* Supplied information:
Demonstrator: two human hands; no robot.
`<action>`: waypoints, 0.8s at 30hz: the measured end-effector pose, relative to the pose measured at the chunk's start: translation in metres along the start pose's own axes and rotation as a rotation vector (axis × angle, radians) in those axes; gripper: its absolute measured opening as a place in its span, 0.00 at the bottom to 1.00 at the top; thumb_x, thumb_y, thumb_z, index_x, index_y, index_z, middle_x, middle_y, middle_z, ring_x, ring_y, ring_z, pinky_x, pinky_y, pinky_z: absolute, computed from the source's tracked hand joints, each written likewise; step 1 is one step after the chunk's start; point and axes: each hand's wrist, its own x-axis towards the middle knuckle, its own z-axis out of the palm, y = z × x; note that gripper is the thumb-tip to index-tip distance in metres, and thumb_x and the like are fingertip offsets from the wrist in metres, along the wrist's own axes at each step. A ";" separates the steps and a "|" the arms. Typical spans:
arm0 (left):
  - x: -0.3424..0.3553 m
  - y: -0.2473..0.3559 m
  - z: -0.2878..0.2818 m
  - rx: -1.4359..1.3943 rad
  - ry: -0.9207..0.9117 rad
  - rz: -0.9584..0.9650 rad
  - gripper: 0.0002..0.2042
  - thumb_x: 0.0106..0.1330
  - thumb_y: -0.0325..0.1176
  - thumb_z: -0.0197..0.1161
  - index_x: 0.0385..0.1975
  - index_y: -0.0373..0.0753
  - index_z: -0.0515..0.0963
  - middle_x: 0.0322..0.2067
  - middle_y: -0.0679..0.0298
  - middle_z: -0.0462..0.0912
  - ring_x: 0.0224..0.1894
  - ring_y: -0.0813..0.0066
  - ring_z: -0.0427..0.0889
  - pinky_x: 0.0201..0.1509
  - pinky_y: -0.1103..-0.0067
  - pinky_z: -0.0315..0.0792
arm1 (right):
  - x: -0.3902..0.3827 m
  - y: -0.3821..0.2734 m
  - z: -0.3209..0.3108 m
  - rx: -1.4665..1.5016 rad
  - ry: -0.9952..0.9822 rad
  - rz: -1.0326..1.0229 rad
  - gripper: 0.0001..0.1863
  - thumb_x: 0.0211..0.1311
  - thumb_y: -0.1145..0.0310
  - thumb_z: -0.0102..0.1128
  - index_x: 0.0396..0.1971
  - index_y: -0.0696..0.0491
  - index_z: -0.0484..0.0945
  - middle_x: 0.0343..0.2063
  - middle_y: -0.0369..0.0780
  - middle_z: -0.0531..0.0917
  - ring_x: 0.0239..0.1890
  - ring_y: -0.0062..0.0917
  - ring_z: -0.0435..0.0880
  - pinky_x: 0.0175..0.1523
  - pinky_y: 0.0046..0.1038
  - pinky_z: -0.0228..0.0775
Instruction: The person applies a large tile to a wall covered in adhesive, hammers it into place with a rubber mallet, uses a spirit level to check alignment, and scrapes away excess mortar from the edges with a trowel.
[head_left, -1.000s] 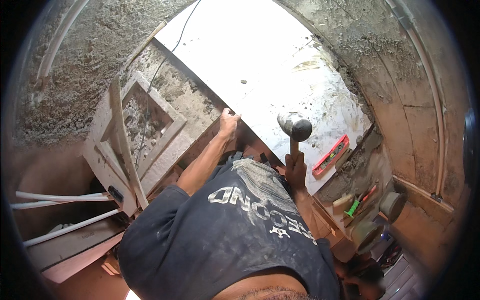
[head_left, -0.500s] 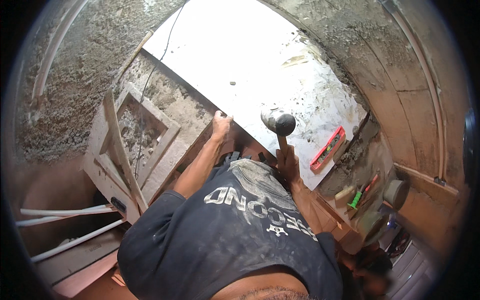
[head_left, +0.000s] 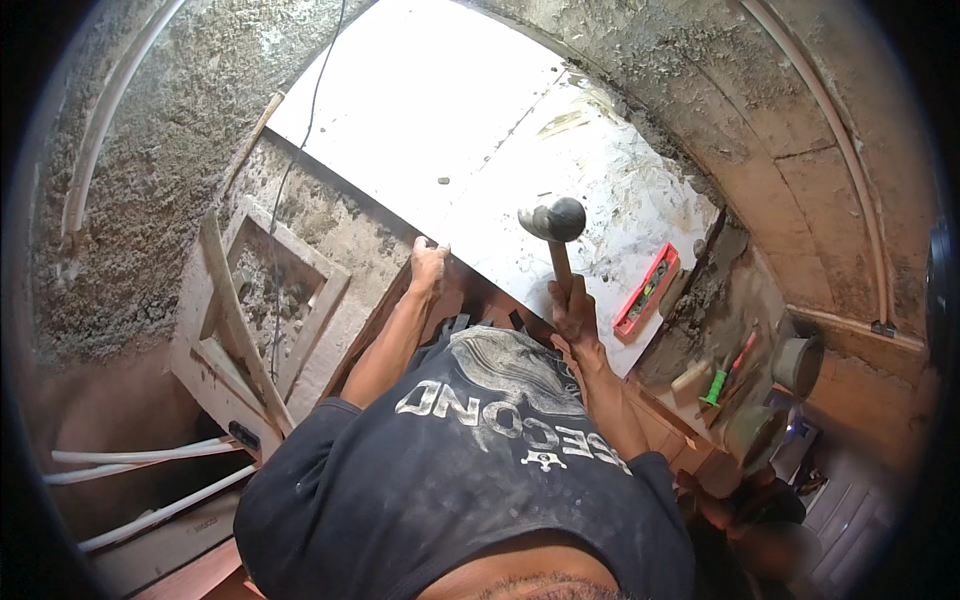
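Observation:
My right hand (head_left: 573,312) is wrapped round the wooden handle of a mallet (head_left: 562,264). The mallet's rounded head, dark at one end and pale at the other, is over the large white tiles (head_left: 400,140); I cannot tell whether it touches them. At the near edge of the tiles, my left hand (head_left: 430,264) has its fingers curled against the rim. A red spirit level (head_left: 647,293) lies on the tiles to the right of the mallet. A small dark crumb (head_left: 443,181) sits on the white surface beyond my left hand.
A pale rectangular frame (head_left: 330,310) and a wooden strip (head_left: 235,300) lie left, with a black cable (head_left: 290,170) across. White pipes (head_left: 150,455) stick out lower left. At right are a green-handled tool (head_left: 716,387) and round containers (head_left: 798,366). Rough walls (head_left: 700,90) flank the tiles.
The mallet head has shifted a little farther from me over the tiles. My left hand stays at the tile edge. The whole view has moved slightly, and a line between tiles shows more clearly.

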 end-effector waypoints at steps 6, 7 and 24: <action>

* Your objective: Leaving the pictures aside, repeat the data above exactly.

* Solved exercise:
Demonstrator: two human hands; no robot.
`<action>`: waypoints, 0.8s at 30hz: the measured end-effector pose, relative to the pose measured at the chunk's start: translation in metres along the start pose's own axes and rotation as a rotation vector (axis × angle, radians) in those axes; gripper: its absolute measured opening as a place in its span, 0.00 at the bottom to 1.00 at the top; thumb_x, thumb_y, thumb_z, index_x, index_y, index_z, middle_x, middle_y, middle_z, ring_x, ring_y, ring_z, pinky_x, pinky_y, pinky_z: absolute, computed from the source's tracked hand joints, each written likewise; step 1 is one step after the chunk's start; point and axes: each hand's wrist, its own x-axis towards the middle knuckle, its own z-axis out of the palm, y = z × x; note that gripper is the thumb-tip to index-tip distance in metres, and thumb_x and the like are fingertip offsets from the wrist in metres, along the wrist's own axes at each step. A ";" separates the steps and a "|" the arms. Typical spans:
arm0 (left):
  - x: -0.3424..0.3553 m
  - y: -0.2473..0.3559 m
  - z: -0.2878..0.2818 m
  - rx: -1.4359..1.3943 rad
  - ry: -0.9207..0.9117 rad
  - rz: -0.9584..0.9650 rad
  - gripper: 0.0002..0.2042
  - thumb_x: 0.0106..0.1330
  - thumb_y: -0.0325..0.1176
  - thumb_z: -0.0197..0.1161
  - index_x: 0.0385..0.1975
  - index_y: -0.0373..0.0753
  - index_z: -0.0515..0.0963
  - middle_x: 0.0322..0.2067
  - middle_y: -0.0679..0.0298
  - middle_z: -0.0462..0.0912
  - ring_x: 0.0224..0.1894
  - ring_y: -0.0813..0.0066
  - ring_z: -0.0427..0.0889
  - pinky_x: 0.0201..0.1509
  - pinky_y: -0.1103..-0.0067
  - pinky_z: -0.0315..0.0792
arm1 (right):
  - x: -0.3902..0.3827 m
  - y: -0.3821..0.2734 m
  - z: -0.3209..0.3108 m
  - rx: -1.4665..1.5016 rad
  - ry: -0.9952..0.9822 rad
  - rz: -1.0326..1.0229 rad
  - gripper: 0.0001..0.1863
  - thumb_x: 0.0211..0.1311
  - thumb_y: -0.1145..0.0310
  - thumb_z: -0.0102..0.1128
  - index_x: 0.0396..0.1971
  - index_y: -0.0696..0.0491
  - index_z: -0.0484..0.0945
  - middle_x: 0.0343..0.2063
  - middle_y: -0.0369..0.0780
  - middle_z: -0.0531..0.0917
  - ring_x: 0.0239..0.1890
  - ring_y: -0.0062..0.0917
  - ring_z: -0.0435..0.0880
  - pinky_x: 0.0175..0.1523
  - pinky_y: 0.0046..0.1038
  - pinky_z: -0.0228..0.0775
Instruction: The person applies a large tile to a wall covered in adhesive, hammers it into place with a rubber mallet, uses a spirit level to check alignment, and scrapes away excess mortar from the edges with a trowel.
[head_left, -1.000s] 
[head_left, -0.500s] 
[head_left, +0.000s] 
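Observation:
My right hand (head_left: 573,312) is wrapped round the wooden handle of a mallet (head_left: 562,264). The mallet's rounded head, dark at one end and pale at the other, is over the large white tiles (head_left: 400,140); I cannot tell whether it touches them. At the near edge of the tiles, my left hand (head_left: 430,264) has its fingers curled against the rim. A red spirit level (head_left: 647,293) lies on the tiles to the right of the mallet. A small dark crumb (head_left: 443,181) sits on the white surface beyond my left hand.
A pale rectangular frame (head_left: 330,310) and a wooden strip (head_left: 235,300) lie left, with a black cable (head_left: 290,170) across. White pipes (head_left: 150,455) stick out lower left. At right are a green-handled tool (head_left: 716,387) and round containers (head_left: 798,366). Rough walls (head_left: 700,90) flank the tiles.
The mallet head has shifted a little farther from me over the tiles. My left hand stays at the tile edge. The whole view has moved slightly, and a line between tiles shows more clearly.
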
 end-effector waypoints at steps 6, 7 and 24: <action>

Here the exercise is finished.